## [WHAT YOU SHOULD DO]
Wherever pictures appear in the listing below, leave them out, and copy exactly, and only, everything from the line with "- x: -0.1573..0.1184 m" down to the line with "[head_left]".

## [GIVEN DATA]
++++++++
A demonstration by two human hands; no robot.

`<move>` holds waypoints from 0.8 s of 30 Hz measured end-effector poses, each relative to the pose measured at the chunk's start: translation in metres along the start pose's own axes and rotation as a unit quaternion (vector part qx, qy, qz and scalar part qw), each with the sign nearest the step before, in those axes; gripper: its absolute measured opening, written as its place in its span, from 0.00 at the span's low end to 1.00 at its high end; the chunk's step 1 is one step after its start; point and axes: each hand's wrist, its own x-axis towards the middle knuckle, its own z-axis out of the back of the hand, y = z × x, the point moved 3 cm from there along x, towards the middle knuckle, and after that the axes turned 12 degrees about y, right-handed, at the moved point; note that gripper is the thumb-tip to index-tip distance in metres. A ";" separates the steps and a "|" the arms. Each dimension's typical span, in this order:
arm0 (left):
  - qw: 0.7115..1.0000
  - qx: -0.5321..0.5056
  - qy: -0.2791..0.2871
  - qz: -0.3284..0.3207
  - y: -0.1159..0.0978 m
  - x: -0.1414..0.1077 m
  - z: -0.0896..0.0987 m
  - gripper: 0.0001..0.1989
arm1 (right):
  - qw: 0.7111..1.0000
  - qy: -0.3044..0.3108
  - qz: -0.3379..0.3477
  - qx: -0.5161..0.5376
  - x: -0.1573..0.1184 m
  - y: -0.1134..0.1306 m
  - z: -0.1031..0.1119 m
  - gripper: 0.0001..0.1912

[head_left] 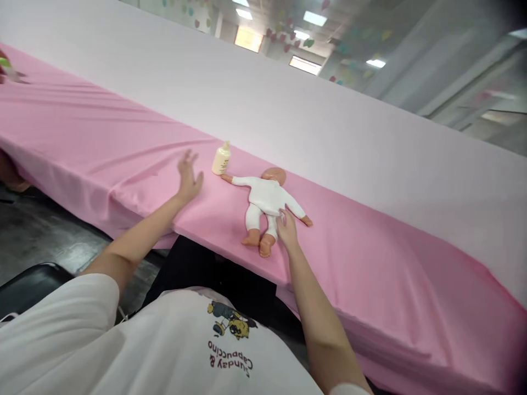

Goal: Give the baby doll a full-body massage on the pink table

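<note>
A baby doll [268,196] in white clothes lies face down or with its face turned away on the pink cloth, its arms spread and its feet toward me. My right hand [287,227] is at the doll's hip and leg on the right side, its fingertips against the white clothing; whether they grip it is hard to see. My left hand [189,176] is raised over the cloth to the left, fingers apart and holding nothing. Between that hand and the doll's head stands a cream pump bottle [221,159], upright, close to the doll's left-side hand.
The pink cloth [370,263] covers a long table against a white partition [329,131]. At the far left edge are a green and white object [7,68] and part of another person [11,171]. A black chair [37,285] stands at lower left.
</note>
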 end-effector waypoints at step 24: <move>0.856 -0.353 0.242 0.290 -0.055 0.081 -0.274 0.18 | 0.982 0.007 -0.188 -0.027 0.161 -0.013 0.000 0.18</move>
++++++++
## [SOLUTION TO THIS EXERCISE]
  - x: -0.1573..0.1184 m
  - y: -0.1134..0.1306 m
  - z: -0.1031..0.1119 m
  - gripper: 0.0001..0.1912

[head_left] 

The answer stands, and there is nothing more to add.